Slurm Usage Guide
This guide explains how to use Slurm for job scheduling, including details about the run_training.sh
script and common Slurm commands.
Contents
Introduction to Slurm
Slurm is an open-source workload manager designed for Linux clusters of all sizes. It facilitates job scheduling and resource management, allowing users to submit and manage computing tasks efficiently.
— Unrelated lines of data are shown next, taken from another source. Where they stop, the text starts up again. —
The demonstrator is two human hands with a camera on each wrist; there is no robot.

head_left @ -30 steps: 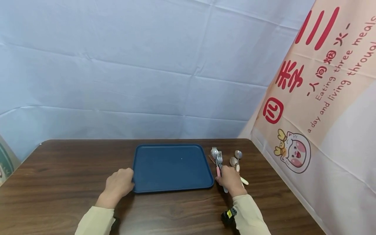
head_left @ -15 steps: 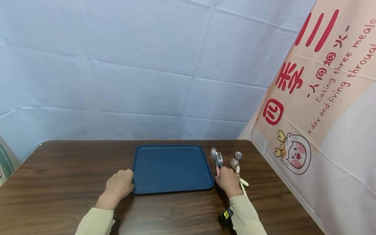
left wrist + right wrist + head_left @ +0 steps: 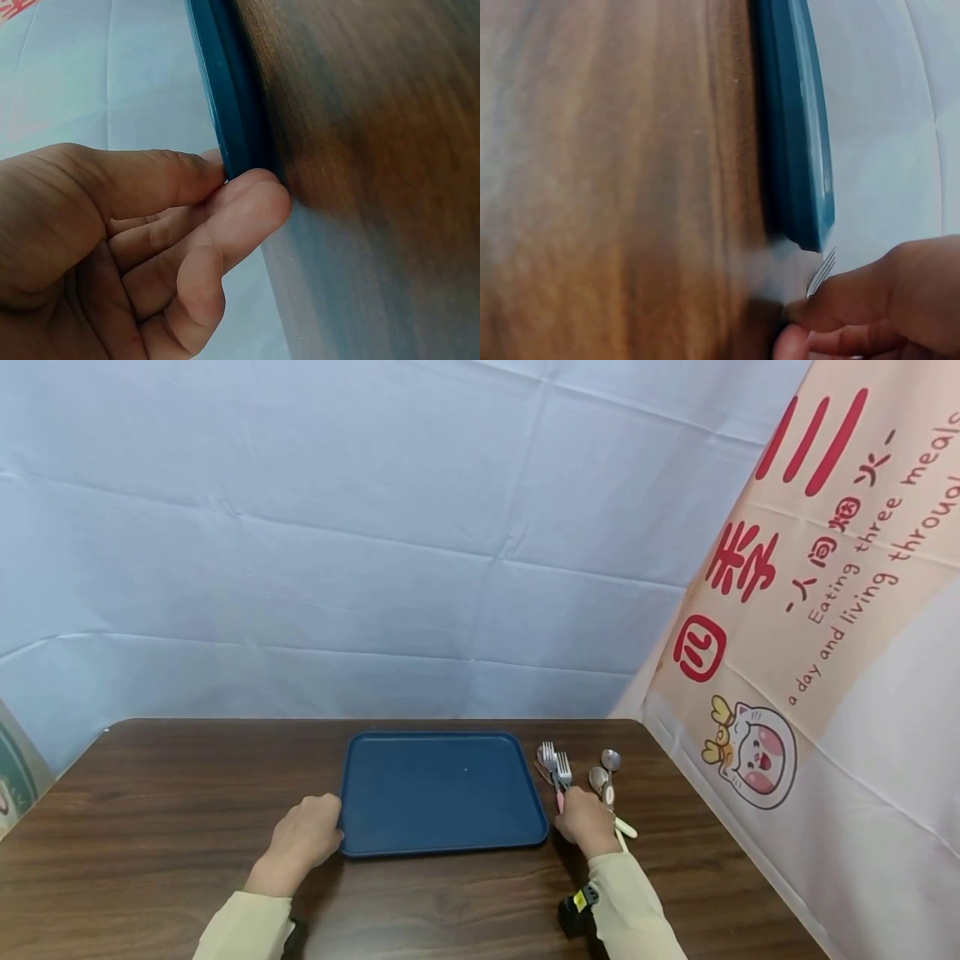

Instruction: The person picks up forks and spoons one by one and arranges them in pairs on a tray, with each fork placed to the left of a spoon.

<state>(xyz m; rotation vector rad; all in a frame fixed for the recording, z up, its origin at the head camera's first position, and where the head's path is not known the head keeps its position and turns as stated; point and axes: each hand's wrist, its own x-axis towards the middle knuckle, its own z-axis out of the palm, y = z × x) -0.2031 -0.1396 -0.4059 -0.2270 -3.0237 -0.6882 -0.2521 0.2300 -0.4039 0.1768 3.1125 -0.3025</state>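
Note:
The blue tray (image 3: pixel 442 793) lies flat on the table. My left hand (image 3: pixel 306 835) grips its near left edge; in the left wrist view the thumb (image 3: pixel 161 178) lies against the rim, with curled fingers on the other side. To the right of the tray my right hand (image 3: pixel 587 820) curls over the handles of two forks (image 3: pixel 557 764), tines pointing away. One handle is pink; the hand hides most of both. In the right wrist view, fork tines (image 3: pixel 823 271) show behind the thumb, and the fingers pinch low beside the tray corner (image 3: pixel 810 225).
Several spoons (image 3: pixel 604 770) lie right of my right hand, one with a pale handle (image 3: pixel 626 828). Another spoon head sits beside the forks. A pale cloth (image 3: pixel 300 568) hangs behind the brown wooden table (image 3: pixel 187 793), and a printed cloth (image 3: pixel 810 610) borders the right side.
My right hand has shifted slightly left and toward me over the fork handles. The handle end below it is now hidden, while more of a pale handle shows. Left hand and tray stay put.

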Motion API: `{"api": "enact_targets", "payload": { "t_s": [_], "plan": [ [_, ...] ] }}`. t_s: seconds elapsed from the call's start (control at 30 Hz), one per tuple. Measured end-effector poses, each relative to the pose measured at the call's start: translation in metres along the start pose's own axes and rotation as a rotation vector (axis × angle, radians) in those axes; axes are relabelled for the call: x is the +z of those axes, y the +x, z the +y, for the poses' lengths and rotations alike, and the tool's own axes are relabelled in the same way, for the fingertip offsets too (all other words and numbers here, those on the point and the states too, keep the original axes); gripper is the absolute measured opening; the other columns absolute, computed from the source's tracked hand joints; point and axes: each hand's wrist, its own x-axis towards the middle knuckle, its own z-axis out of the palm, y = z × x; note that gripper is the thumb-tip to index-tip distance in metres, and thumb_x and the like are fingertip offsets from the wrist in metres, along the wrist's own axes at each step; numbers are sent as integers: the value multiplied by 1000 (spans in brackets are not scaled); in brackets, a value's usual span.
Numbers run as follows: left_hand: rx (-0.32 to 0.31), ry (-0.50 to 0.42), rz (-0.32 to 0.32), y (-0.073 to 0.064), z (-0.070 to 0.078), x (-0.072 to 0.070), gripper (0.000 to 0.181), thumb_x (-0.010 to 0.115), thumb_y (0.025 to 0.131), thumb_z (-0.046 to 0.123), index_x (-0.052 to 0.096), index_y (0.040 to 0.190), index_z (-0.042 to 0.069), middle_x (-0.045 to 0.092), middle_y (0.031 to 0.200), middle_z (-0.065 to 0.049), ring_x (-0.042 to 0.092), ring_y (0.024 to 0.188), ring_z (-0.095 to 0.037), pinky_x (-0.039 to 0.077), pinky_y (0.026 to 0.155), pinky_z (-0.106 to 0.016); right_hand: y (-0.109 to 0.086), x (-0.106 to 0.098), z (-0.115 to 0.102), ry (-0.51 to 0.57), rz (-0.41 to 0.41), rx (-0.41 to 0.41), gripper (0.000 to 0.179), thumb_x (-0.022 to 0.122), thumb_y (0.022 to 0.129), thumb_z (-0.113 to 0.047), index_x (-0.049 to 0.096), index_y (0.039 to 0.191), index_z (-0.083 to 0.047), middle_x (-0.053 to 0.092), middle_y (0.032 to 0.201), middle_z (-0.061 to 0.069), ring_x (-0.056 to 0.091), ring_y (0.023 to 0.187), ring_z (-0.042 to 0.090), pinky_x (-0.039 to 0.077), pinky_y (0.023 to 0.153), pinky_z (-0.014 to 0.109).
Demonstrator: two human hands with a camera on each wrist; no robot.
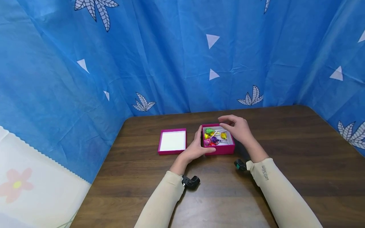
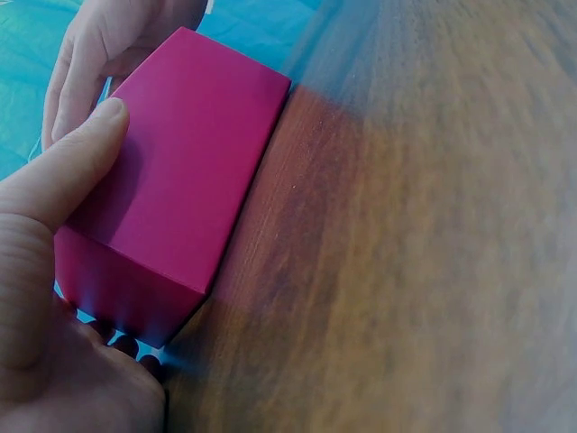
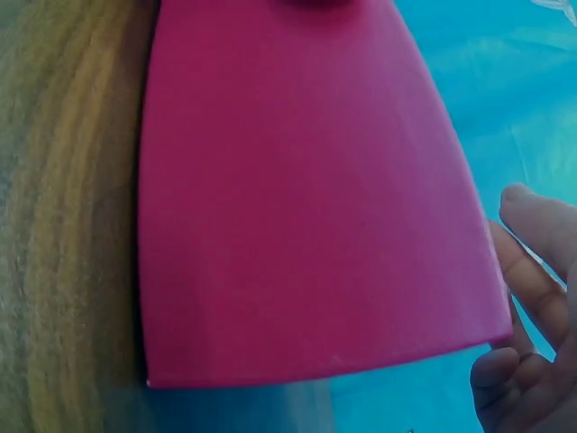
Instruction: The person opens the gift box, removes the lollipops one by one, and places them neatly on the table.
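Note:
A magenta box point(image 1: 220, 150), its top uncovered, stands on the table with several wrapped lollipops inside. A green lollipop point(image 1: 209, 130), a purple lollipop point(image 1: 214, 139) and other bright ones lie to the left in it; a yellow lollipop point(image 1: 223, 136) lies towards the right. My left hand point(image 1: 196, 148) holds the box at its near left corner, the thumb point(image 2: 99, 149) against the front wall and the fingers along the left side. Over the box's far right corner is my right hand point(image 1: 238, 128), thumb and fingers apart with nothing seen between them.
To the left of the box lies a square magenta lid point(image 1: 172, 141), white inside face up. Both rest on a dark wooden table point(image 1: 137, 177). Behind it hangs a blue curtain point(image 1: 171, 63) with white leaves and triangles.

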Motion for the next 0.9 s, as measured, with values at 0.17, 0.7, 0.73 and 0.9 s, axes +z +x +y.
{"api": "enact_targets", "payload": {
  "t_s": [0.17, 0.7, 0.73, 0.9],
  "plan": [
    [7, 8, -1, 0, 1, -1, 118, 80, 78, 50, -7, 158, 40, 10, 167, -2, 25, 150, -30, 31, 120, -57, 7, 4, -6, -81, -66, -3, 31, 73, 92, -22, 71, 123, -16, 72, 120, 10, 58, 98, 24, 54, 83, 36],
    [8, -3, -13, -1, 4, -2, 117, 79, 81, 47, -8, 159, 38, 8, 167, -4, 26, 150, -31, 31, 120, -54, 17, 23, -14, -220, -189, 7, 28, 74, 91, -23, 75, 118, -14, 76, 112, 9, 65, 101, 27, 56, 90, 44],
    [10, -7, -13, -1, 4, -2, 117, 79, 81, 46, -8, 159, 38, 8, 168, -4, 26, 150, -31, 31, 121, -54, 17, 24, -14, -234, -191, 7, 29, 75, 91, -23, 75, 118, -14, 76, 112, 9, 66, 102, 28, 55, 91, 45],
    [15, -27, -20, -1, 3, -2, 116, 79, 82, 47, -8, 159, 38, 7, 168, -4, 25, 150, -31, 29, 122, -54, 19, 28, -16, -274, -203, 20, 29, 75, 90, -26, 76, 117, -15, 77, 111, 8, 66, 110, 30, 39, 107, 54]
  ]
}}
Understanding run_training.sh
The run_training.sh
script is a Slurm batch script used to submit a training job to the cluster. Below is the content of the script with explanations for each line:
#!/bin/bash
#SBATCH --job-name=training_job # Sets the job name to 'training_job'
#SBATCH --nodes=3 # Requests 3 nodes
#SBATCH --ntasks-per-node=1 # Runs 1 task per node
#SBATCH --gres=gpu:8 # Requests 8 GPUs per node
#SBATCH --time=00:15:00 # Sets a time limit of 15 minutes
#SBATCH --output=training_output.log # Redirects output to 'training_output.log'
export NCCL_SOCKET_IFNAME=^ib # Configures NCCL to use specific network interfaces
export NCCL_DEBUG=INFO # Enables NCCL debugging information
export NCCL_IB_DISABLE=0 # Enables InfiniBand for NCCL
source myenv/bin/activate # Activates the Python virtual environment 'myenv'
accelerate launch --config_file=ddp3.yaml training.py # Launches the training script using 'accelerate' with the specified config
Explanation of Slurm Directives
-
#SBATCH --job-name=training_job
: Assigns a name to the job for easier identification. -
#SBATCH --nodes=3
: Requests 3 compute nodes for the job. -
#SBATCH --ntasks-per-node=1
: Specifies that 1 task will run on each node. -
#SBATCH --gres=gpu:8
: Requests 8 GPUs per node. -
#SBATCH --time=00:15:00
: Sets a maximum wall time of 15 minutes for the job. -
#SBATCH --output=training_output.log
: Redirects the job's standard output to a file.
Environment Variables
-
export NCCL_SOCKET_IFNAME=^ib
: Chooses correct InfiniBand interfaces from NCCL communication. -
export NCCL_DEBUG=INFO
: Enables detailed logging for NCCL operations. -
export NCCL_IB_DISABLE=0
: Enables InfiniBand support in NCCL.
Launching the Training Script
The script activates a Python virtual environment and runs the training script using accelerate
:
source myenv/bin/activate
accelerate launch --config_file=wand/code_for_testing_nebius/ddp3.yaml wand/code_for_testing_nebius/training.py
The accelerate launch
command runs the training script with the specified configuration file for distributed data parallel (DDP) training.
Common Slurm Commands
Below are some common Slurm commands used for job management:
-
Submit a Job:
sbatch run_training.sh
-
Check Job Queue:
squeue
-
Cancel a Job:
scancel <job_id>
-
Show Node Information:
sinfo
-
View Job Details:
scontrol show job <job_id>
-
Check Job Accounting:
sacct
Examples
Submitting the Job
To submit the training job, run:
sbatch run_training.sh
Checking Job Status
To check the status of your jobs in the queue:
squeue
Sample output:
JOBID PARTITION NAME USER ST TIME NODES NODELIST(REASON)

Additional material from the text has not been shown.